The demand on classroom space in the architects' plan is based on 20 students per room for elementary schools, and 10 for special education classes. The special education classes might be English language learners or gifted students, said Zack Snethen, HTK project manager.
The middle school class size goal is 23, and high school is 25 students.
"To get to where you need to be, you're going to have to do expansions or (build) new buildings," Smith said.
While the target is 20 students in a classroom, they should plan for additional space.
"Because when you go past that and start growing and pushing towards 27 (students in classrooms) again, you got to have that room. You don't want to come back again in five, 10 years and tell people you're out of space," Smith said.
With about 250 students in each elementary grade, there could be 600 to 750 students at Roosevelt, and 600 to 700 at the repurposed Hays Middle School.
However, the board is considering moving grades five, six, seven and eight to the current Hays High.
Besides upgrades to mechanical, electrical and plumbing systems, Roosevelt could get as many as 18 additional classrooms to accommodate grades K-4, and 28 total classrooms for grades K-5.
Architect estimates for 18 additional classrooms is $7,573,500. Ten more classrooms are estimated at $2,673,000.

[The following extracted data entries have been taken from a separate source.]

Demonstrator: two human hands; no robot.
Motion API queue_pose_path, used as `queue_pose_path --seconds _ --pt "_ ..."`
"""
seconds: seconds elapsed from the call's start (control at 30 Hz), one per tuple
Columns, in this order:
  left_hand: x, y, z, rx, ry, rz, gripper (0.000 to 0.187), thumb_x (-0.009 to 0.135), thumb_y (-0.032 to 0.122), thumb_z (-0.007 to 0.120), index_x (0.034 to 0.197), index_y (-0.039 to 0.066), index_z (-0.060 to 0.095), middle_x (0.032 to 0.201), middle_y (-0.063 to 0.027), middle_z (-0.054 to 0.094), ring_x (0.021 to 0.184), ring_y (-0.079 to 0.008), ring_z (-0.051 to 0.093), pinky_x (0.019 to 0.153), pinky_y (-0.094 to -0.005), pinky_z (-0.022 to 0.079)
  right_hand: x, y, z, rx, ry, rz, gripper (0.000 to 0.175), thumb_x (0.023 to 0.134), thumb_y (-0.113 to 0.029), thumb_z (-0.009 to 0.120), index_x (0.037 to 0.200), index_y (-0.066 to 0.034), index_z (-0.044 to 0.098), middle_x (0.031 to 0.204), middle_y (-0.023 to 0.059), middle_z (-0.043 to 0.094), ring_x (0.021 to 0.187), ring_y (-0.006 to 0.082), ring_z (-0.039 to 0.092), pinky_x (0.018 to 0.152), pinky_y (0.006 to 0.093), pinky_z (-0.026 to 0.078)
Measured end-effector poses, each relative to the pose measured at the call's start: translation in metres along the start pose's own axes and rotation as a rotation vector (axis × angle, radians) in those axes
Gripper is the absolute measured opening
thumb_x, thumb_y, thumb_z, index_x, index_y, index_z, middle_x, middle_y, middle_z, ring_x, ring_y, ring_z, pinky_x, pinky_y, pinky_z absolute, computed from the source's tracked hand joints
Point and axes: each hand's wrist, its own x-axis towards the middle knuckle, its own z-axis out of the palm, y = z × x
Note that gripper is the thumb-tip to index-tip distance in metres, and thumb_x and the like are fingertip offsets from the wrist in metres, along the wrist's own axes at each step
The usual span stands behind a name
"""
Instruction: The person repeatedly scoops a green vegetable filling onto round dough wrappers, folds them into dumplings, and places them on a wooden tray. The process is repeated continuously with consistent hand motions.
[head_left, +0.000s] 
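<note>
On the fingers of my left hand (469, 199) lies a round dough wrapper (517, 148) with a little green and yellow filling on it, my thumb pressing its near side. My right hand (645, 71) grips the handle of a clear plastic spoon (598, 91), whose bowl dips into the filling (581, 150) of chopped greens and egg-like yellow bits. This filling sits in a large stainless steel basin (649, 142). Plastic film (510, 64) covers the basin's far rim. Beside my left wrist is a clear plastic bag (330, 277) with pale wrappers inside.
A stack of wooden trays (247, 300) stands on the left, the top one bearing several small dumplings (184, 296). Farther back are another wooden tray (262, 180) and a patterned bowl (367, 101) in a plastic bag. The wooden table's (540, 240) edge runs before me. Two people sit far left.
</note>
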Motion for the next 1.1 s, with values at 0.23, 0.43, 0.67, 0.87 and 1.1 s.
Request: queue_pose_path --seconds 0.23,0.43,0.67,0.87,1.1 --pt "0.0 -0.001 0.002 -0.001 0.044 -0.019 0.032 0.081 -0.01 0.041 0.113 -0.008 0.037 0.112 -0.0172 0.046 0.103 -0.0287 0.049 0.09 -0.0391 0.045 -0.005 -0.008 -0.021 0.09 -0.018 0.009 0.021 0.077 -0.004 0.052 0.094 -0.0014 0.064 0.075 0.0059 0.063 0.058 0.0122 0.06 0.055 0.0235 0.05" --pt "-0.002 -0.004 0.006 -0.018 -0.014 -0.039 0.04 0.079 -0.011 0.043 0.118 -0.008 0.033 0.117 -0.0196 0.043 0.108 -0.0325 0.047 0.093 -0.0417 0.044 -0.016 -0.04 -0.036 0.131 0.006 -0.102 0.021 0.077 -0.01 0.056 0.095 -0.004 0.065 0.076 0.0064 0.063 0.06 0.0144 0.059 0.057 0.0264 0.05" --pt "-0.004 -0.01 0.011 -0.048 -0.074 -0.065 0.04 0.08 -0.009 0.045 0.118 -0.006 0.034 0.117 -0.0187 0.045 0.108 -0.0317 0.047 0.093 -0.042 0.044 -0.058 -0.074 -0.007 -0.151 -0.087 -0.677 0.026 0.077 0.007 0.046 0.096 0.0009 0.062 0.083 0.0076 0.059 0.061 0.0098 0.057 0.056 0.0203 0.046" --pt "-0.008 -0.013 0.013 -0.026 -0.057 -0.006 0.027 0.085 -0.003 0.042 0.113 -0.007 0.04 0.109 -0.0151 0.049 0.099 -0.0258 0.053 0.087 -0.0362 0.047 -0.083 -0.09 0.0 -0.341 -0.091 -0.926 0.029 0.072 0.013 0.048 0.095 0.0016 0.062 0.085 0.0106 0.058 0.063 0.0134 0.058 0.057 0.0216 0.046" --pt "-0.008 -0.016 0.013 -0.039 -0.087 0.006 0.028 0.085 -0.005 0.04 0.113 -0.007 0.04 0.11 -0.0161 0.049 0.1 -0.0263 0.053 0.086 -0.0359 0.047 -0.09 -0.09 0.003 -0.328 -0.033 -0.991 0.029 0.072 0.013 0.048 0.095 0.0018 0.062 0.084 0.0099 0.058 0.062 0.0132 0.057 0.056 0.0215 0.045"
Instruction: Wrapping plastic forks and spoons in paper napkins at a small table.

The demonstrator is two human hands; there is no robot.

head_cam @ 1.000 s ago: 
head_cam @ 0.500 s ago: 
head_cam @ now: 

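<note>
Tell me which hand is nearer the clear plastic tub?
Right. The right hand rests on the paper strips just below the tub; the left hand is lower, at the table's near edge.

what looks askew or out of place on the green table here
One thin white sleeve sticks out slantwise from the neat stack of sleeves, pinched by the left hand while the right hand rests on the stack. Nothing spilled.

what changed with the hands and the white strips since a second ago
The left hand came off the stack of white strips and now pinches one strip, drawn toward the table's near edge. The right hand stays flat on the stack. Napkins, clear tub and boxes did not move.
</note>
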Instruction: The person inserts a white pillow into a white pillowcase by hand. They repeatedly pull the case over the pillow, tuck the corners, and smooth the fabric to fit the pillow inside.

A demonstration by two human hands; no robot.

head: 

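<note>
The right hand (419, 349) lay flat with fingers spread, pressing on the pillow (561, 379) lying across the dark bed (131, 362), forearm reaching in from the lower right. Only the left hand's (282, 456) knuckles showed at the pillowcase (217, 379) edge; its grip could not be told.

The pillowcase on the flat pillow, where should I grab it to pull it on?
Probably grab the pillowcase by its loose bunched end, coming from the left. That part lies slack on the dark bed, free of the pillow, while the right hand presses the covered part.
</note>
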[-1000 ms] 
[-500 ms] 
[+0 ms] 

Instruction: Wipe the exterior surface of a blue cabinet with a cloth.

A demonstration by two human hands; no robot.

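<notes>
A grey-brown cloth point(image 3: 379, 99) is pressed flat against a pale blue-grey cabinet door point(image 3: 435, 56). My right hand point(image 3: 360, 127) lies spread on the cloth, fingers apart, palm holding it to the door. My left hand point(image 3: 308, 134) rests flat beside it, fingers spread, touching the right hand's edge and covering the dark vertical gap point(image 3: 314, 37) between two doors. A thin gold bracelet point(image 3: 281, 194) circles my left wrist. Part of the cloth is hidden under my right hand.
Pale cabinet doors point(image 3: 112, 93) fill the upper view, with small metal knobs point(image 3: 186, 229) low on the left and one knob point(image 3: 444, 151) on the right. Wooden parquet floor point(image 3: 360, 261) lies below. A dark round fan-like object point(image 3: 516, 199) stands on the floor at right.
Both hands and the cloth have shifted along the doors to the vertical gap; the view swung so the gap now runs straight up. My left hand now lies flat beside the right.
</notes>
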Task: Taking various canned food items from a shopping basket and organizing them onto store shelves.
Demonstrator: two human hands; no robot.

The upgrade also would include a new cafeteria and kitchen, gym and expanded music room.
Total cost to renovate Roosevelt is estimated at $16,251,237.
If the current Hays Middle School is used for grades K-4, no additional classrooms, except those already in the planning stages, would be needed.
A metal structure built last summer added six classrooms and two restrooms for a cost of $752,600.
District officials also plan to add eight classrooms on the east side of the building paid in part by a grant from the Federal Emergency Management Agency. Total estimated cost of that project is $2,779,464, with USD 489 paying $1,410,437.
Those additions were needed for the middle school after the board closed Kennedy Middle School.
No changes are listed for the Munjor building on any of the options. Munjor houses an Early Childhood Connections center based program with two classrooms.
"Our big classes are the elementary classes, and they continue to get bigger each year," Roth said. "We see nothing but positive indicators on growth."